Letoski invokes the consumer protection statutes of Illinois, Vermont, Utah, North Dakota, Kansas, Mississippi, Arkansas, Alaska, and South Carolina. [1] ¶ 38. Defendant does not challenge the sufficiency of claims under any specific statute other than the Illinois Consumer Fraud Act.

Letoksi takes issue with two representations on the Fresca product labels: the pictures or “vignettes” of fruits on the front label and the description of the product as “sparkling soda water.” [1] ¶¶ 31-34.

The front labels for the black cherry citrus and grapefruit citrus products contained small pictures of cherries and citrus, respectively. Letoski claims these depictions of fruit are misleading to consumers because they cause consumers to expect non-negligible amounts of these fruit ingredients, but the ingredient lists revealed a “de minimis amount of citrus” and no cherry ingredients. [1] ¶¶ 8-9, 12. Defendant argues that this claim is preempted by the Food and Drug Administration's regulations on fruit flavor designations. [21] at 12-13.

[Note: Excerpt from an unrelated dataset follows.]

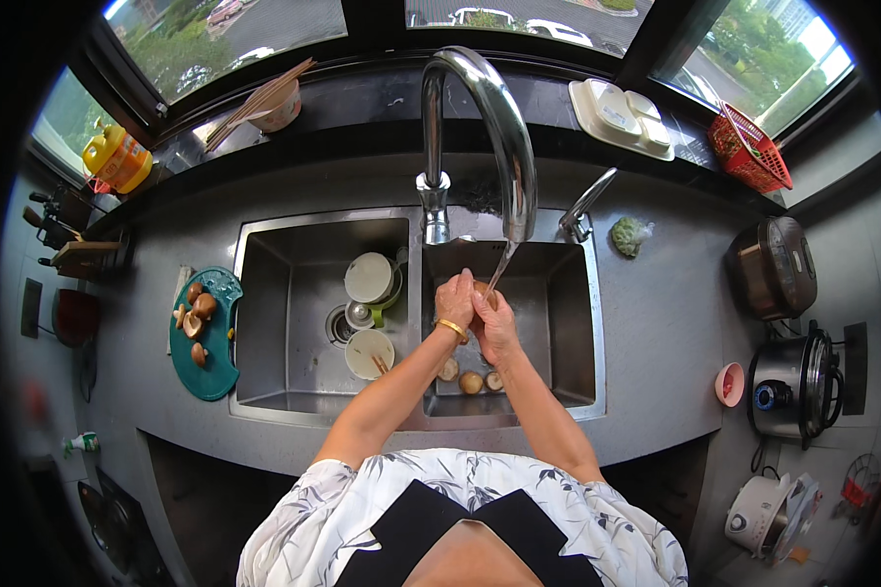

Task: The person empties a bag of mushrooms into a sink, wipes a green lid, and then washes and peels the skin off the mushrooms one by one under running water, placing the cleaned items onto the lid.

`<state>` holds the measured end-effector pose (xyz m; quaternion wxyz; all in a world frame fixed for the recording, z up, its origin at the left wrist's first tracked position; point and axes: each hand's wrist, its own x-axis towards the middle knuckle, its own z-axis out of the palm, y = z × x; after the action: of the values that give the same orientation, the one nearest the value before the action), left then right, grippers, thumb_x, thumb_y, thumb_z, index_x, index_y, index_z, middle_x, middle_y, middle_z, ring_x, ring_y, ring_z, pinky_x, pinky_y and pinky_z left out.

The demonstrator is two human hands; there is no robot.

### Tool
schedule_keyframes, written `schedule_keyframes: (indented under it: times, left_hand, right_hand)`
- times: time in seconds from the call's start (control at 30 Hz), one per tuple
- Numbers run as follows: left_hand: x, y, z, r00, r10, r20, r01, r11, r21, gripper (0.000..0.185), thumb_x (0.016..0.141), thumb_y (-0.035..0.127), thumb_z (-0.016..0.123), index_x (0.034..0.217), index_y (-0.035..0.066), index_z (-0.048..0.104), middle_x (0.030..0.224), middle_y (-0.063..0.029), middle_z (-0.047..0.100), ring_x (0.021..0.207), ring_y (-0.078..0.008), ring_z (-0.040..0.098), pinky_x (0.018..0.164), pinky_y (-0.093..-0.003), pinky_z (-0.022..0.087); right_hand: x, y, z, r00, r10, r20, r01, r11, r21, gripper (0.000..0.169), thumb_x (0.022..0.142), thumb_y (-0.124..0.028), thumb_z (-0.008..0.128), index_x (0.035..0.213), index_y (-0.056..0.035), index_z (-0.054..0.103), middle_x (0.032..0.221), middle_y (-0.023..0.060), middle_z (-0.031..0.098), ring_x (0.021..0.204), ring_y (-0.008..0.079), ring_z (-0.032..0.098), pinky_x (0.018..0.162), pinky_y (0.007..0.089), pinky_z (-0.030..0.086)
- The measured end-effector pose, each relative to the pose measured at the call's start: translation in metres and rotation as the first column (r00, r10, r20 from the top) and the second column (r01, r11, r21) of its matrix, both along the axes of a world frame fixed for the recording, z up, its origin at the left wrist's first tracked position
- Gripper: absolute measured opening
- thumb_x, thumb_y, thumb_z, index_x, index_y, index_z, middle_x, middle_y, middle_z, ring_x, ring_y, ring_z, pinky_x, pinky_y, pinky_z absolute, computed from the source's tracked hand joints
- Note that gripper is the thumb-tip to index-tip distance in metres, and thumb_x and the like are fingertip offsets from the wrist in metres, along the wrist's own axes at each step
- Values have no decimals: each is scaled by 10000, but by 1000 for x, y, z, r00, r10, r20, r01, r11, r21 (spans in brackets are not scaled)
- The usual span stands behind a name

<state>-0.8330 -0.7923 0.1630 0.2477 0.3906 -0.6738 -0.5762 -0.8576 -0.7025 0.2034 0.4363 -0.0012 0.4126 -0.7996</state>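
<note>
Water runs from the chrome faucet point(517, 183) over both my hands in the right basin of a steel sink point(565, 330). My left hand point(457, 299) and my right hand point(496, 326) are together around a brown mushroom point(487, 293), which the fingers partly hide. Below them, several mushrooms point(471, 382) lie on the basin floor. More brown mushrooms point(204, 305) rest on a teal cutting board point(213, 378) left of the sink.
The left basin holds white bowls point(368, 277) and a green-handled vessel point(378, 314). A bag of green vegetables point(626, 237) lies right of the sink. Farther right stand a pink bowl point(729, 384), a rice cooker point(771, 268) and an electric pressure cooker point(785, 389). A lidded white container point(620, 121) sits on the ledge.
</note>
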Motion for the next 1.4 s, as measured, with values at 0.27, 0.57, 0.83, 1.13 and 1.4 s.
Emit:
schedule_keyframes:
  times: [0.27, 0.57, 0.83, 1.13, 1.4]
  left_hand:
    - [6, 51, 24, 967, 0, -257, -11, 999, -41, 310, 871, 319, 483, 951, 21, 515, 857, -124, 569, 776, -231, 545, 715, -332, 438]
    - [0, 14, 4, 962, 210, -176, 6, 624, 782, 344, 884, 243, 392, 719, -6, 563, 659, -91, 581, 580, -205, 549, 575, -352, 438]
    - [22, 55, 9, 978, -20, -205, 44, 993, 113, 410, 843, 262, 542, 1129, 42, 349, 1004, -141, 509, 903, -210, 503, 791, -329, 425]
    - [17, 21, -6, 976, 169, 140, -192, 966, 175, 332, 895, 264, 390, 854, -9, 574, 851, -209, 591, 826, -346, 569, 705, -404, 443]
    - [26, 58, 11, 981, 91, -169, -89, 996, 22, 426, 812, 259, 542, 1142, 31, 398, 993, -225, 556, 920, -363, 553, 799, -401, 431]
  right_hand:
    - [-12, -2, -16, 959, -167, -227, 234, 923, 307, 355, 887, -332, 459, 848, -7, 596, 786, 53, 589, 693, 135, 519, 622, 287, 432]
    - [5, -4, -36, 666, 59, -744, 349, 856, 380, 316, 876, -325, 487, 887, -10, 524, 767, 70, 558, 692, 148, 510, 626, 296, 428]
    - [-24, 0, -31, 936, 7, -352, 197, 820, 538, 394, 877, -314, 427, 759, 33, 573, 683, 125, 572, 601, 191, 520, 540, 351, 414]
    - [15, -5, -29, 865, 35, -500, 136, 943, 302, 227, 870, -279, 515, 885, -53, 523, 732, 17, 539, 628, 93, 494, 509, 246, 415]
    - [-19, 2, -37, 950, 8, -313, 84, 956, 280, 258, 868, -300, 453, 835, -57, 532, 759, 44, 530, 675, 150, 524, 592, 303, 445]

The Food, Drug, and Cosmetic Act regulates food labeling in the United States. 21 U.S.C. §§ 301, et seq. It bars private rights of action, 21 U.S.C. § 337(a), and (through an amendment by the Nutrition Labeling and Education Act) preempts states from imposing regulations on food labeling that are “not identical to” the federal regulations. 21 U.S.C. § 343-1(a). The “not identical to” principle preempts state requirements that “directly or indirectly” impose obligations that aren't imposed by any federal implementing regulation or merely “differ from those specifically imposed” by the implementing regulations. 21 C.F.R. § 100.1(c)(4). But state-law claims that would not require a different label than the one required by federal regulations are not preempted. Consumers can “enforce a violation of the [Food, Drug, and Cosmetic] Act as a violation of state law.” Turek v. General Mills, Inc., 662 F.3d 423, 426 (7th Cir. 2011).

The FDCA regulates any label that “makes any direct or indirect representations with respect to the primary recognizable flavor(s), by word, vignette, e.g., depiction of a fruit, or other means.” 21 C.F.R. § 101.22(i). Such representations of a “characterizing flavor” require certain disclosures, which should be displayed in letters at least one-half the height of the letters used in the name of the food. Id. If a food is commonly expected to contain a characterizing food ingredient, like strawberries in “strawberry shortcake,” and it contains “natural flavor” derived from the ingredient and an insufficient amount of characterizing ingredient to independently characterize the food or it lacks the ingredient at all, then “the name of the characterizing flavor may be immediately preceded by the word ‘natural' and shall be immediately followed by the word ‘flavored.'” Id. § 101.22(i)(1)(i). So, a strawberry shortcake containing natural flavor derived from strawberry would be appropriately labeled as “natural strawberry flavored shortcake” or “strawberry flavored shortcake.” Id. “If none of the natural flavor used in the food is derived from the product whose flavor is simulated,” then the product should be labeled “either with the flavor of the product from which the flavor is derived or as ‘artificially flavored.'” Id. § 101.22(i)(1)(ii). If the food contains both a characterizing flavor and other natural flavor which stimulates, resembles or reinforces the characterizing flavor, the label should include the name of the food followed by “with other natural flavor.” Id. § 101.22(i)(1)(iii). If the food contains “artificial flavor which simulates, resembles or reinforces the characterizing flavor,” then the common or usual name of the characterizing flavor must be accompanied by the words “artificial” or “artificially flavored” (e.g., “artificially flavored strawberry”). Id. § 101.22(i)(2).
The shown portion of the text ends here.